Table 1. The performance of the various models. | ||||
Training Loss | Training Accuracy | Testing Loss | Testing Accuracy | |
Original CNN | 0.3767 | 86.21% | 1.1134 | 68.01% |
CNN with SE Blocks | 0.2913 | 89.45% | 1.2447 | 69.04% |
3.2. Discussion
In this study, the confusion matrices of the models on FER-2013 are calculated shown in Figure 3. Focusing on the diagonal of two matrices, the prediction of the “happy” label is the best, reaching more than 4 hundred correct data, while the “disgust” label is the worst. The possible reasons are listed as follow: 1) Few training data: Of all kinds of the labels, the “disgust” label has the fewest training data–93 horizontally added. However, the “happy” label has 1, 773 training data, nearly 17 times compared with the “disgust” label. Thus, the few training samples lead to low accuracy. 2) Vague facial feature: The disgust facial expression has little unique feature that is different from other emotions. A “disgust” labeled image is extremely likely to be identified as similar emotions, such as “angry” and “fear” according to the confusion matrix.

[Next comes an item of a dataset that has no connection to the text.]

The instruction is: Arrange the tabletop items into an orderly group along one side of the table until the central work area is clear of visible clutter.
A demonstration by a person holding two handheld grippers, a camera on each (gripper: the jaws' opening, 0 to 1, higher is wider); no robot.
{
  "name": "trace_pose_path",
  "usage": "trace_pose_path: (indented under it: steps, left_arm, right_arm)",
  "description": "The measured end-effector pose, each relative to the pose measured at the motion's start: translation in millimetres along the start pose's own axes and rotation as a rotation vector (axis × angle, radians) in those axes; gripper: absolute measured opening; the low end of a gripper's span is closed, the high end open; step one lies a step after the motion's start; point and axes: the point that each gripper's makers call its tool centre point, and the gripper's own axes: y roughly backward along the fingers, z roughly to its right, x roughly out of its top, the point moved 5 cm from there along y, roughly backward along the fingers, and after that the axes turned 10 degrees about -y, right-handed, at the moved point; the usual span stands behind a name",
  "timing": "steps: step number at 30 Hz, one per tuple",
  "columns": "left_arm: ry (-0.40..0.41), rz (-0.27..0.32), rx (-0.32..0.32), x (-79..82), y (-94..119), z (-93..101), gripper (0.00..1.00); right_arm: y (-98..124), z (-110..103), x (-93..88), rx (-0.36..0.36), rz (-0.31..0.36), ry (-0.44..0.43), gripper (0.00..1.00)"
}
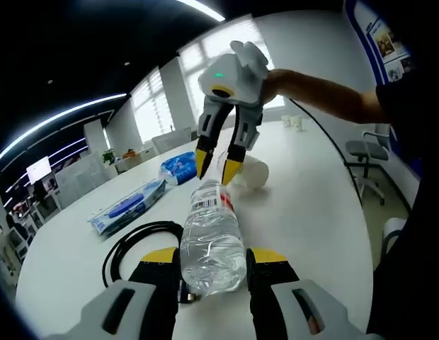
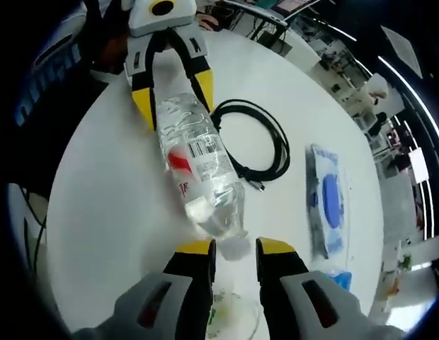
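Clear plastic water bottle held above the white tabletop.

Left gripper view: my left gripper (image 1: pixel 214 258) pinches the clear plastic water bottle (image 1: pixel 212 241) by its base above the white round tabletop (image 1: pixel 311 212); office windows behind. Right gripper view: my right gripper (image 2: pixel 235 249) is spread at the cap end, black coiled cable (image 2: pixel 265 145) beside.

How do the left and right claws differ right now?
The left claw is shut on the base of the clear plastic water bottle, which it holds level above the white table. The right claw is open at the bottle's cap end and grips nothing. Both have yellow-tipped black fingers on grey-white bodies.
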Motion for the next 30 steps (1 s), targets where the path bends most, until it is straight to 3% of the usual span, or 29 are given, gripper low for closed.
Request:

In light of the limited availability of data pertaining to the emotion of disgust, it would be advantageous to employ data augmentation techniques as a means to address this shortcoming in future research endeavors focused on broadening the scope of facial expression recognition. By utilizing data augmentation, the augmentation of the existing dataset can effectively alleviate the scarcity of disgust-related data, thereby enabling the expansion of the current boundaries within the realm of FER [15].

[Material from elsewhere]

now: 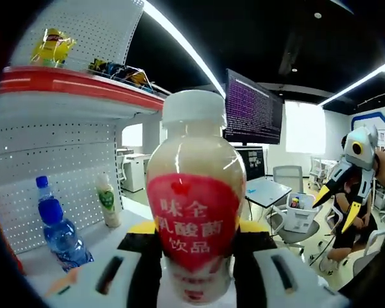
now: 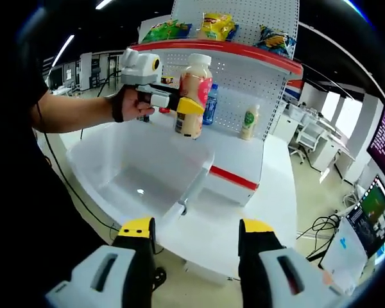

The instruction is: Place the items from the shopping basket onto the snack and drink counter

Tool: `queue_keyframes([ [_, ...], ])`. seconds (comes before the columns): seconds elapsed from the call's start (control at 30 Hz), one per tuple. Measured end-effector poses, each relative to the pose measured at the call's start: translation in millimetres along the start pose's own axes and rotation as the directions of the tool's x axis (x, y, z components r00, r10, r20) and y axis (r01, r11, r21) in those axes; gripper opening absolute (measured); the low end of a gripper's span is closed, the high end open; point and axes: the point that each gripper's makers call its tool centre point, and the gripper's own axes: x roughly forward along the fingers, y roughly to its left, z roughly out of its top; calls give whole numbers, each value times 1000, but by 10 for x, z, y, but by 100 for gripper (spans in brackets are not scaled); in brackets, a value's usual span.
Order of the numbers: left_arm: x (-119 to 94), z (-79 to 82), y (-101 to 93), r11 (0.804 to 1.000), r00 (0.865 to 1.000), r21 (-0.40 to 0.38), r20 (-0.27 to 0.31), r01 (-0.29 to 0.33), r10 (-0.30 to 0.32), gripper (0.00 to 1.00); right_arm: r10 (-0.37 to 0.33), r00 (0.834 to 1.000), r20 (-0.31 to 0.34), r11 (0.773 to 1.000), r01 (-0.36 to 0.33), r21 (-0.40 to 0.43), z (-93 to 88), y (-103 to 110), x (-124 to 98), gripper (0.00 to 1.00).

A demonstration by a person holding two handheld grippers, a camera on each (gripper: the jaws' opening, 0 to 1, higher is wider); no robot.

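Left gripper clamps an upright yogurt drink bottle; shelf bench at five o'clock. Right gripper open, empty.

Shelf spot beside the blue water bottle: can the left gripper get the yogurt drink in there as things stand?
Probably yes. The left gripper holds the yogurt drink upright before the shelf; bare shelf lies between the blue water bottle and the small green-label bottle.
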Motion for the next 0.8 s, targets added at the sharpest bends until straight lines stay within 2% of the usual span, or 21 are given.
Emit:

Figure 3. Confusion matrix of CNN and CNN with SE blocks.
The variations of the training loss, test loss and the accuracy changing on each epoch are shown in Figure 4 Based on the FER-2013 dataset, the loss of the self-build model is decreasing with the increase of the epochs, while the accuracy is increasing. When the model runs to approximately 20 epochs, the curve becomes steady gradually. Around the 60 epochs, the early stopping mechanism comes into effect, halting further model fitting as the validation accuracy fails to surpass the best achieved accuracy.

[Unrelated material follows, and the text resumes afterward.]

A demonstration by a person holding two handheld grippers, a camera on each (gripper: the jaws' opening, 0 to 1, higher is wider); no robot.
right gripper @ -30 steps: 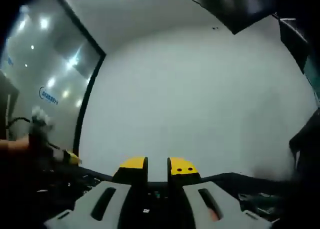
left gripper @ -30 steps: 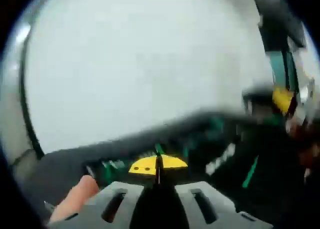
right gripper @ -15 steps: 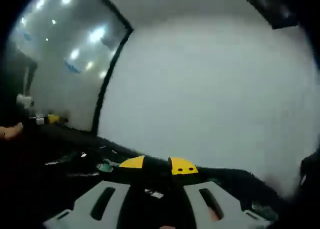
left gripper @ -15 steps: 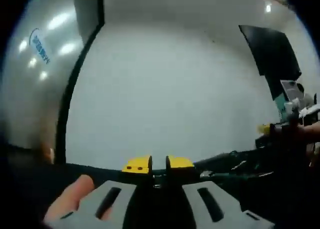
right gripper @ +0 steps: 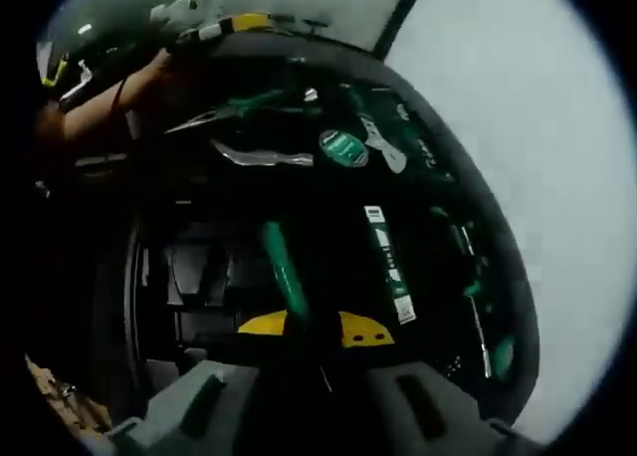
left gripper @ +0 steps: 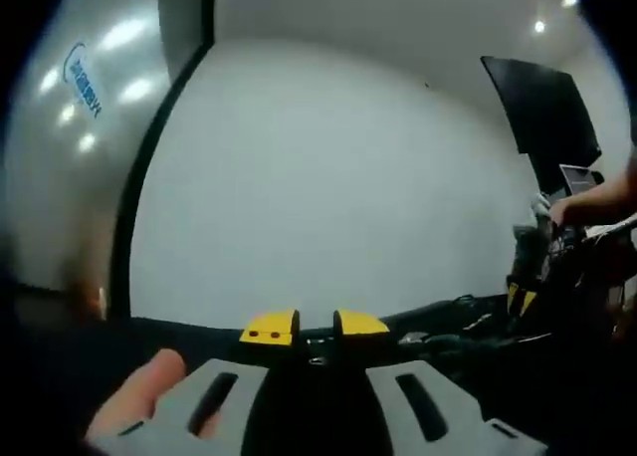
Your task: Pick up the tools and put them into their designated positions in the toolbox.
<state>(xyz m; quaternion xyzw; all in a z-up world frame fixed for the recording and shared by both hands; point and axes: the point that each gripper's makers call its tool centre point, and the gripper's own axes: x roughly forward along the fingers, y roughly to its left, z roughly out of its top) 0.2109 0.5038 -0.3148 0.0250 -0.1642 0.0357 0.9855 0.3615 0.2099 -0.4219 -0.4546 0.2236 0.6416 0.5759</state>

Compared with the CNN, the CNN with SE Blocks model has reached the similar effect and learning speed, and two final accuracies nearly reach 70%. However, the gap between training accuracy and testing accuracy has increased more and more. Especially, CNN with SE Block has further improvement in around 36 epochs with the decreased learning rate. Thus, SE Block can better perform the accuracy of facial expression recognition. Additionally, the method to prevent over-fitting problem should be used to decrease the gap between training accuracy and testing accuracy to get better performance. Furthermore, the new structure with SE block after each convolutional layer has a significant improvement to CNN, which has been demonstrated in many studies [16-18]. As a result, there is still a space for improvement in the convolution block.
(a)
(b)
Figure 4. Epochs-accuracy curve related to the (a) CNN (b) CNN with SE blocks.
4. Conclusion
In conclusion, the integration of attention mechanisms into the convolutional layer of CNN presents a creative and promising approach for enhancing accuracy in facial expression recognition tasks. With the combination of SE block into traditional CNN’s architectures, the model can focus on the most informative regions or features within an image to capture and emphasize relevant information. Additionally, not only the performance in the field of facial expression recognition, but also of the whole field of CNN can be improved by the creative structure of SE block. Compared to original CNN, the CNN with SE block achieved a higher accuracy of both training accuracy and testing accuracy during processing and result and controlled the focus region by modifying the loss function. However, the limitation of the new model is the control the focus region by modifying the loss function. In the future work, the performance of the new model can be improved by setting parameter with experience.